DAY 30 :: Change your verbs!
The lessons I took from this essay by Terry Hartley were profound:"By my 50th birthday, my mother, my sister, my best friend of 40 years, my father and my ex-husband were missed and missing from my life.
The last 37 days for each person was as different as their personalities. They taught me things that continue to resonate through my life. However, my mother’s death was the one that would help me to decide how to spend my last 37 days or whatever multiple of that number that my days may hold.
She died 24 years ago at age 57 of ovarian cancer but my decision was made just last year. She died in October before her retirement in June. She planned to travel and build a home on some property that desire lines led her to buy some years earlier. The travel she dreamed of ended up being to chemotherapy sessions and the property, without a house, was recently sold.
She grew up with sarcasm and indifference but treated her own children with the love and respect that I believe she had longed for as a child. When informed that I was to become a grandmother, I was elated.
Twenty seven years in education had me dreaming of endless summers instead of the dreaded return to work in September. I dreamed of meeting friends for coffee, long indulgent walks and reading terrific blogs to my heart’s content.

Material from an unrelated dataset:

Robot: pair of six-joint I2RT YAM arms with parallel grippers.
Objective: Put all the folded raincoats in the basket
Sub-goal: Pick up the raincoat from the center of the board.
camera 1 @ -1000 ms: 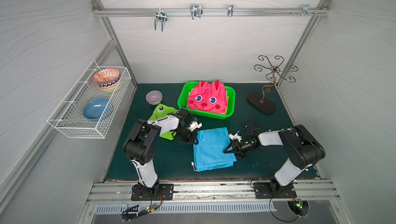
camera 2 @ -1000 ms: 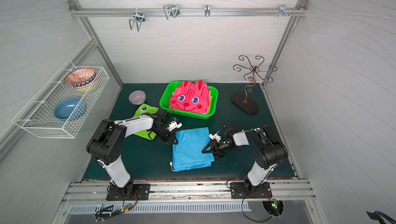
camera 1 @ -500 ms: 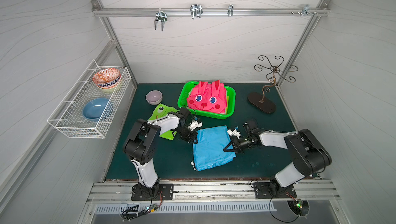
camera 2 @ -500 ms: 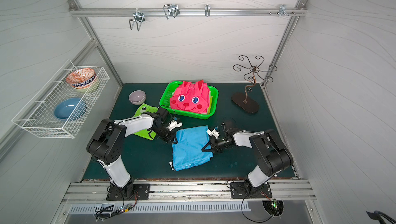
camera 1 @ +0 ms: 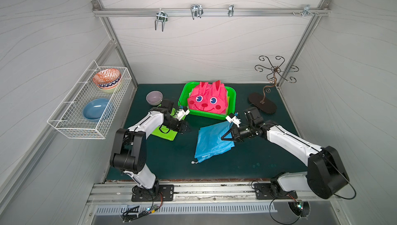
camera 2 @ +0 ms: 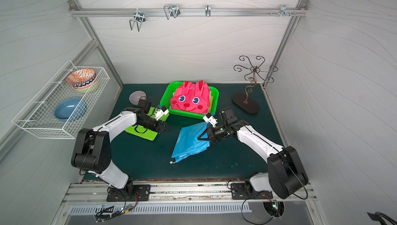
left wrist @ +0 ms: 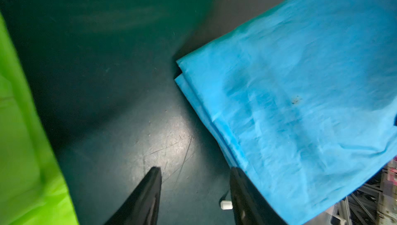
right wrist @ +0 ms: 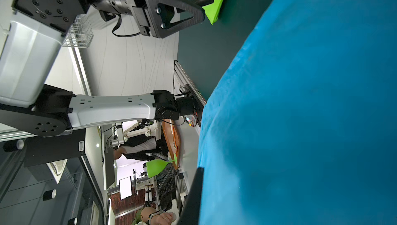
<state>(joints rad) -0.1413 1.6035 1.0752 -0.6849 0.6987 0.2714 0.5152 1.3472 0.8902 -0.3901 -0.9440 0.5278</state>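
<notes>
The blue raincoat point(camera 1: 211, 146) lies folded in the middle of the dark mat point(camera 1: 171, 165), just on the near side of the green basket point(camera 1: 233, 97), and it is not in the basket yet. The right gripper point(camera 1: 225, 136) is pinched tight on the coat's far right edge. That side is up off the mat, while the near left corner rests on it. The left gripper point(left wrist: 194, 191) has its jaws apart with nothing between them, and it sits between the blue coat and a green raincoat point(camera 1: 164, 132) on the left. Only one edge is held, so I think the fold may fall open when the coat goes up. The cloth looks thin and slippery, so it may slide out of the pinch. The hanging part, or the little white cord end point(camera 1: 193, 162), may catch on the basket's near rim and drag the basket along. A pink bunny raincoat point(camera 1: 206, 102) fills most of the basket, so the blue one may sit high on top and slip back out
</notes>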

Mostly though, I longed to somehow get back a little of the time that cancer had stolen from mom. I wanted a small victory for us both, if you will.
I retired at 57, the same age as my mother when she died. I am Leah’s grandmother and am following mom’s example about how to respect a child and love them enormously without ever suffocating them.
I don’t know if my 37 days have started but I do know that I have had more than 37 days of joy and time with friends and family since I left work.
I love that my verbs have changed. I used to meet, talk, budget, order, catalog, and straighten. Now I walk, explore, giggle, nurture and dance silly dances three days a week with a sweet short person.
Bliss, pure bliss."
Of course. Change your verbs.
I’ve talked to clients about this when helping them with strategic plans or vision statements about diversity. Where they use words like "assess" or "study" or "tolerate" we’re always trying to get them to more engaged, active, directional verbs. But here Terry Hartley has taught me a big lesson–in our personal lives, what are our verbs? Are they shaping our days, and the direction of our intention? Don’t meet, budget, order, and straighten. Explore, giggle, and nurture instead!
What verbs will you live today?
I’m not going to ship a book to Terry; I’m going to fling it with joy to her, I’m going to wing it on bunny clouds to her, all the way to California!